# [INSTRUCTIONS TO FOLLOW]
Set down a word-for-word copy of the data below, limited to the lines from the first through the line with "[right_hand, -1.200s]".

# [ENTRIES PROVIDED]
○ ○ ○ ○
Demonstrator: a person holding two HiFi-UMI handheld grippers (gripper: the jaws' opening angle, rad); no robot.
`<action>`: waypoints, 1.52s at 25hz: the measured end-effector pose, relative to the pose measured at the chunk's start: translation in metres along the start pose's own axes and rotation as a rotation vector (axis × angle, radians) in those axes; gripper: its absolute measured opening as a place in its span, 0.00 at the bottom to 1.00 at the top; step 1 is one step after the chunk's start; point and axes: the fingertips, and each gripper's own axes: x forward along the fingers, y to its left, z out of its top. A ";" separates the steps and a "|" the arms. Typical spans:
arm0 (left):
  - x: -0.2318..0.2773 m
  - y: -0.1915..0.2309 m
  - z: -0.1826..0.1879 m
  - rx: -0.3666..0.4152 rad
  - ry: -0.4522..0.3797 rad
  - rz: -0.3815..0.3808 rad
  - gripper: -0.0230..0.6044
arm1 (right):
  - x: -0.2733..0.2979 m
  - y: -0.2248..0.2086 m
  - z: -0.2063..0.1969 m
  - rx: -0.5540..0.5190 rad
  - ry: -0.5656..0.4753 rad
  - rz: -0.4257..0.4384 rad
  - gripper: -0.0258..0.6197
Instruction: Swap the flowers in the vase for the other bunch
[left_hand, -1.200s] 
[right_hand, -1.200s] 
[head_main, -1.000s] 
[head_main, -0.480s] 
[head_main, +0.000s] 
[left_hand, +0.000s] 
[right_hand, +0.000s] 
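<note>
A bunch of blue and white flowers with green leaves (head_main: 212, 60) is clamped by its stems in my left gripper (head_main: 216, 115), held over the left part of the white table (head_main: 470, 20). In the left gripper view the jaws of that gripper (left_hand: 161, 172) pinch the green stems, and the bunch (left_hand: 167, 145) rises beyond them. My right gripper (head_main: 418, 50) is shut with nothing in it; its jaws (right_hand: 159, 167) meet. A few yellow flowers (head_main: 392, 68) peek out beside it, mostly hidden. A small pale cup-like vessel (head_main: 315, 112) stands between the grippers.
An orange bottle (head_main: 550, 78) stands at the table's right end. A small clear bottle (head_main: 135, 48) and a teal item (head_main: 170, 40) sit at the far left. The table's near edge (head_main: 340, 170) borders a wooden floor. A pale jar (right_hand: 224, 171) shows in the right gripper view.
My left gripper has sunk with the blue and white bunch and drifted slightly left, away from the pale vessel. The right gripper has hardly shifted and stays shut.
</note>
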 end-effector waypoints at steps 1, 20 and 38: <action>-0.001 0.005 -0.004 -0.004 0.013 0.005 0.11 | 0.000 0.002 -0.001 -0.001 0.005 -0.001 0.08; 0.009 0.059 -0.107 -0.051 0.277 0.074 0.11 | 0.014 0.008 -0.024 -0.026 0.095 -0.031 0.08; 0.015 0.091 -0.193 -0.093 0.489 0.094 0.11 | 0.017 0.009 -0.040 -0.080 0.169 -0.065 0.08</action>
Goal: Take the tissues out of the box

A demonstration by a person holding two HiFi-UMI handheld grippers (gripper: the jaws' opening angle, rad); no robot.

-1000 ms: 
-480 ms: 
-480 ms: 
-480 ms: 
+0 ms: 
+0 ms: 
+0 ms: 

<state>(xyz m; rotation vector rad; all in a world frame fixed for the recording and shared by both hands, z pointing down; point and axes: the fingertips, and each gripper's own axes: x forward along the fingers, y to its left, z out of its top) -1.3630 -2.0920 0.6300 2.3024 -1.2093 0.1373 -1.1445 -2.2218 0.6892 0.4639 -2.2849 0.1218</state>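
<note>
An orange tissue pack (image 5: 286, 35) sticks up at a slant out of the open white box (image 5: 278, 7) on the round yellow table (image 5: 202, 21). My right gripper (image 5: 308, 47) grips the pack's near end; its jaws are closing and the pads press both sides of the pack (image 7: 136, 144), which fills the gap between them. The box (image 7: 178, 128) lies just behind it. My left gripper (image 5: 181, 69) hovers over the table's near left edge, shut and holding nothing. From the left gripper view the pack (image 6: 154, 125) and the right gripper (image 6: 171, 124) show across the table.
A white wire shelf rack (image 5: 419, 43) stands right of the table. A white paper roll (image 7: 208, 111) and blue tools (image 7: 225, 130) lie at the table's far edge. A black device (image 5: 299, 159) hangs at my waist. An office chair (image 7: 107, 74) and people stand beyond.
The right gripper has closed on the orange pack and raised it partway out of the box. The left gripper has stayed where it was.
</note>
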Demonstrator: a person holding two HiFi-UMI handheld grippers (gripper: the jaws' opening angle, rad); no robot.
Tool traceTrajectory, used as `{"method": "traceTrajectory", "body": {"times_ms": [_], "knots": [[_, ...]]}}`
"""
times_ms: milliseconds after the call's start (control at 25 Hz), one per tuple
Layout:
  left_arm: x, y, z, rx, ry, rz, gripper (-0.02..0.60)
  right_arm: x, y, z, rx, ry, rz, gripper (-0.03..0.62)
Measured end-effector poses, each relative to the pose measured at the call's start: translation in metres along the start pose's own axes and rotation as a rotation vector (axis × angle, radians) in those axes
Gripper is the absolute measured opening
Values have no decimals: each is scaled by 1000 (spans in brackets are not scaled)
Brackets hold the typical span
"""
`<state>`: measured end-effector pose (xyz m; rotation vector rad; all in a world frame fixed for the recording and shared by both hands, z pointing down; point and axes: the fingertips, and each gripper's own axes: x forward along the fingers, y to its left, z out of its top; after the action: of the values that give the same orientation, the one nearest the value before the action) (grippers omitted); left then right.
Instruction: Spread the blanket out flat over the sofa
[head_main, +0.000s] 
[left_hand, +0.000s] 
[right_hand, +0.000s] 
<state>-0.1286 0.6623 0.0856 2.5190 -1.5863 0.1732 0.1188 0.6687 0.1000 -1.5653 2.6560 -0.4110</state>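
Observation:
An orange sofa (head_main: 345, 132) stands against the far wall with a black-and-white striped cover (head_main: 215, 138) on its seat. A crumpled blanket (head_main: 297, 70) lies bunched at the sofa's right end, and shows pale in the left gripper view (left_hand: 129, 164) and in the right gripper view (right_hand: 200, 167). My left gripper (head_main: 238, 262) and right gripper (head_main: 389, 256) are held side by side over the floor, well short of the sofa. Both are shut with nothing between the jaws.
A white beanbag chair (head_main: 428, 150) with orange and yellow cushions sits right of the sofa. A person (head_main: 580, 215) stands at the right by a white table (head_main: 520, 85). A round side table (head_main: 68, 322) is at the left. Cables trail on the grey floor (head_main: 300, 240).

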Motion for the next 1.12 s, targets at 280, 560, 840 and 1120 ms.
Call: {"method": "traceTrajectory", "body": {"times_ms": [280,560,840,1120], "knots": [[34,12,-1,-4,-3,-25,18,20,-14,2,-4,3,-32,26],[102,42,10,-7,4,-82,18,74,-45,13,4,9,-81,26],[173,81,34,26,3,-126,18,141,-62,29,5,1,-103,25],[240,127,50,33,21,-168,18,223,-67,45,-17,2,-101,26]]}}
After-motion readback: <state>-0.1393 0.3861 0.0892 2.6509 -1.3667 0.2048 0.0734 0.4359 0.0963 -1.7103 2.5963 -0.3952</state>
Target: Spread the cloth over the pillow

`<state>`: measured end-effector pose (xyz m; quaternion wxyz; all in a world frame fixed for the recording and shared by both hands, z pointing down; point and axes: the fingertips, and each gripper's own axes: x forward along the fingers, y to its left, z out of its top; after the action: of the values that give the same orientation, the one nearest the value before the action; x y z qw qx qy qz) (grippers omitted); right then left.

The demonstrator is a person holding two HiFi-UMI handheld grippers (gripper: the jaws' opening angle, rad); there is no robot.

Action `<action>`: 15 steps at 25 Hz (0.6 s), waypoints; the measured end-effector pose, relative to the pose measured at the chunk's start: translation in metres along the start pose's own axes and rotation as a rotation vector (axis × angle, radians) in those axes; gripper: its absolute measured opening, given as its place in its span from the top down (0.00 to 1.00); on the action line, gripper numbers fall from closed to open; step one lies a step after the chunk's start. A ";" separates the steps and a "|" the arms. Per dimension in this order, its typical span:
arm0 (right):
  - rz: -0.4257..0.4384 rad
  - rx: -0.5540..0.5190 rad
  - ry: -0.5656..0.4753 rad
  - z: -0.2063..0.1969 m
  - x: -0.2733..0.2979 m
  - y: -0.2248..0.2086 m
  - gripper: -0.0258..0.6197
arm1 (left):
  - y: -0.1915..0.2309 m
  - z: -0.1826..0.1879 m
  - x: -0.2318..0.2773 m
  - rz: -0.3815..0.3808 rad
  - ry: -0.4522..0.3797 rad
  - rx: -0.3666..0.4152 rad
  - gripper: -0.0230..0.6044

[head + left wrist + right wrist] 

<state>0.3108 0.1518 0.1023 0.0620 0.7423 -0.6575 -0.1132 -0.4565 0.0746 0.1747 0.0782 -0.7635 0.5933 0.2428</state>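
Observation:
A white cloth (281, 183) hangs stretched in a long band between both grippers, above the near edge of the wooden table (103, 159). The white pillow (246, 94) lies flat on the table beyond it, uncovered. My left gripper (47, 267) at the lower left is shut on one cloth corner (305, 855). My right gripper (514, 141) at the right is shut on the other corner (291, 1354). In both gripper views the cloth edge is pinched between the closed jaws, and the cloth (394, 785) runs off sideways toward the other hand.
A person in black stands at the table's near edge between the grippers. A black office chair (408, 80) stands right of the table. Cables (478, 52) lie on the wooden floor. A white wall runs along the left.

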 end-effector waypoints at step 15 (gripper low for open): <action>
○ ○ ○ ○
# [EXERCISE SOLUTION]
Demonstrator: a person holding two HiFi-UMI handheld grippers (gripper: the jaws' opening angle, rad); no robot.
`<action>`: waypoints, 1.52s at 25hz: the measured end-effector pose, relative to the pose measured at the chunk's start: translation in metres along the start pose's own axes and rotation as a rotation vector (axis × angle, radians) in those axes; gripper: its absolute measured opening as a place in its span, 0.00 at the bottom to 1.00 at the top; step 1 is one step after the chunk's start; point and axes: the fingertips, and each gripper's own axes: x forward along the fingers, y to its left, z out of its top. A ";" separates the steps and a "|" the arms. Typical spans:
arm0 (left):
  - x: -0.2318..0.2773 m
  - y: -0.1915..0.2309 m
  - z: -0.1826..0.1879 m
  - rx: -0.3666..0.4152 rad
  - ry: -0.4522..0.3797 rad
  - rz: -0.3815..0.3808 rad
  - gripper: -0.0230..0.6044
arm1 (right):
  - x: -0.2733..0.2979 m
  - y: -0.2248..0.2086 m
  - z: -0.2063..0.1969 m
  - rx: -0.5540..0.5190 rad
  - ry: -0.5656..0.4753 rad
  - rz: -0.4257..0.4384 rad
  - gripper: -0.0258..0.6197
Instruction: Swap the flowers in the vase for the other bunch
[left_hand, -1.200s] 
[right_hand, -1.200s] 

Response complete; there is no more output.